- ABOUT THIS EXERCISE -
Go through the material below and copy each line exactly.

*** GIVEN DATA ***

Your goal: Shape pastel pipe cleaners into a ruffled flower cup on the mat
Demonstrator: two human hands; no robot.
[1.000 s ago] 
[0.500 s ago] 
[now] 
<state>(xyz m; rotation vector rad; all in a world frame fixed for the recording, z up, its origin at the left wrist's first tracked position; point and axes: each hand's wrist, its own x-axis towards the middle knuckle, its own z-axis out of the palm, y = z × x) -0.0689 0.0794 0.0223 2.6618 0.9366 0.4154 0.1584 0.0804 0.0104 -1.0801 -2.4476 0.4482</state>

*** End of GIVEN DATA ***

- TASK ANSWER -
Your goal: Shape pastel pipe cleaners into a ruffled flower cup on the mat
Demonstrator: two human hands; no robot.
[1.000 s ago] 
[0.500 s ago] 
[now] 
<state>(xyz m; rotation vector rad; all in a world frame fixed for the recording, z up, its origin at the left wrist's first tracked position; point and axes: each hand's wrist, its own x-axis towards the middle knuckle, its own z-axis out of the palm, y = z × x) -0.0689 0.0794 0.0223 2.6618 0.9366 0.4154 0.1584 0.0804 0.0104 -1.0801 -2.4476 0.4482</state>

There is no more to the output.